A useful exercise as an investor is to observe the media and pop culture for trends that are increasingly popular and others which are falling out of fashion. It can help identify sectors which may be overly hot and those that are being ignored, perhaps unjustifiably. For instance, many people like to look at auction listings to gauge the state of the Australian residential property market. Yet, I’ve found it just as helpful to watch how many pages there are in the Domain property magazine in the Australian Financial Review – more pages equal more listings and popularity. And the state of the property reality shows on TV – more shows and higher ratings normally equates to a hotter property sector.

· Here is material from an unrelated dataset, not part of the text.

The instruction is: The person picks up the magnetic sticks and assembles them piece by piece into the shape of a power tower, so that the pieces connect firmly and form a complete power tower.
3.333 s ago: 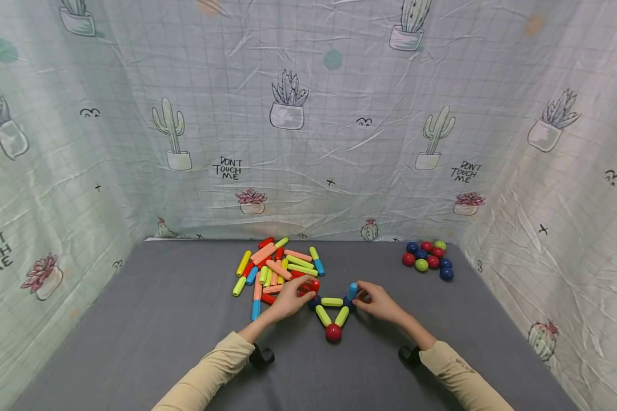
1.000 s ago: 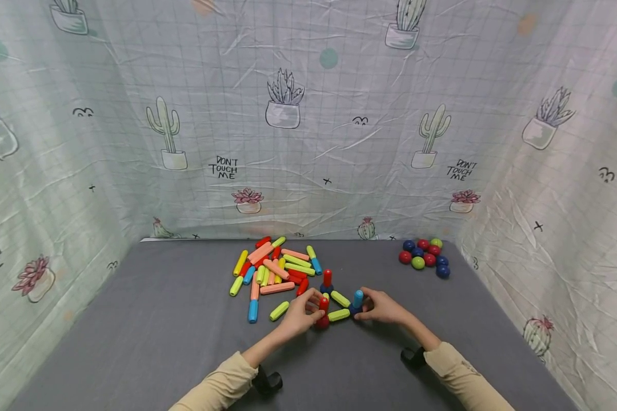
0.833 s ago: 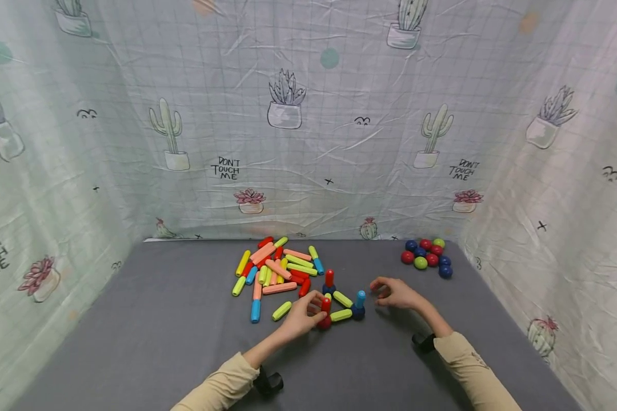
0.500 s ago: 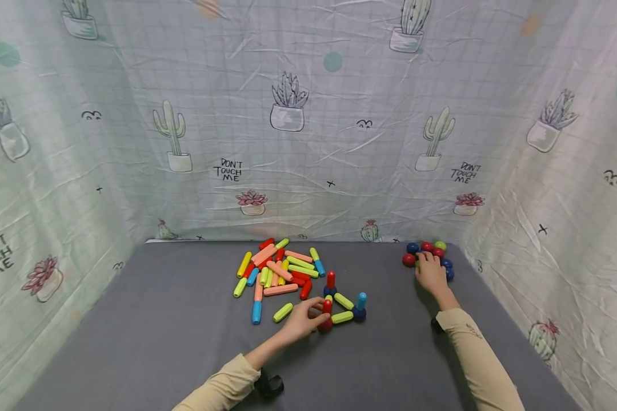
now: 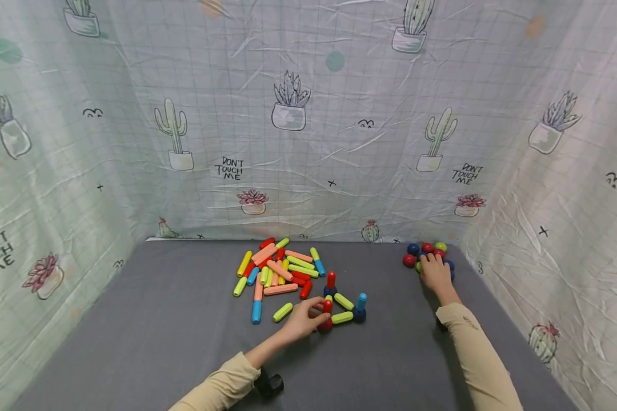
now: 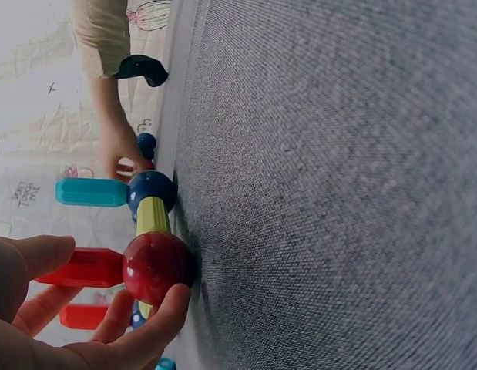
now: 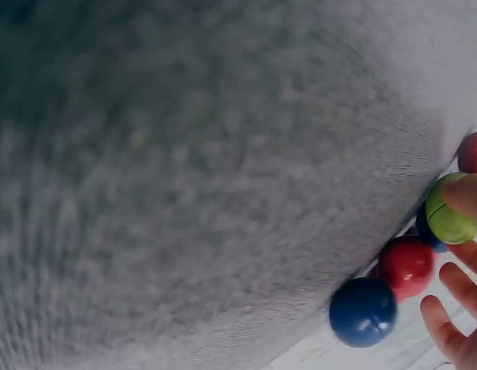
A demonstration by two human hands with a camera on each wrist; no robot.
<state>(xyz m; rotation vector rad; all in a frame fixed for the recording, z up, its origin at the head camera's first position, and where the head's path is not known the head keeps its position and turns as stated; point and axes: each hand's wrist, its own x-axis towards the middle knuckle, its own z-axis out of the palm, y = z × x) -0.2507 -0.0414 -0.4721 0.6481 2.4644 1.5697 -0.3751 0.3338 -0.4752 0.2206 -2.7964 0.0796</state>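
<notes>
A toy frame of balls and rods stands mid-table: yellow-green rods link a red ball and two navy balls. Upright on these are a red rod, another red rod and a blue rod. My left hand pinches the nearest red rod between thumb and finger, its other fingertips against the red ball below. At the back right my right hand reaches into a ball cluster. Its thumb and a finger lie on opposite sides of a green ball; the other fingers spread loosely.
A pile of red, salmon, yellow, green and blue rods lies left of the frame, with one loose green rod near my left hand. Around my right hand sit several red and blue balls. A patterned curtain surrounds the table.
The frame has turned, and my left hand has gone from the rear red rod to one on the red ball. My right hand has left the blue rod for the ball cluster.
</notes>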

Recently, I’ve noticed a trend in the investment world: the supremacy of growth investing and the obliteration of value investing, and investors. Now, you might say: that’s not news. We all know about the meme stocks which went to the moon in 2020-2021, and the ‘Magnificent Seven’ stocks which have driven most of the S&P 500’s gains this year.

Yet, the extent of investors’ love affair with growth investing has seeped into some intriguing areas. I’m a bookworm and one thing that’s struck me is that popular investment books in recent years are all about growth investing. Think of Terry Smith ‘Investing for Growth’, Christopher Mayer’s ‘100 Baggers’, Lawrence Cunningham’s ‘Quality Investing’, and anything about Warren Buffett and Charlie Munger because they’ve been adopted as growth investors too. On the flip side, how many books on value investing have become bestsellers over the past decade? I can’t think of one.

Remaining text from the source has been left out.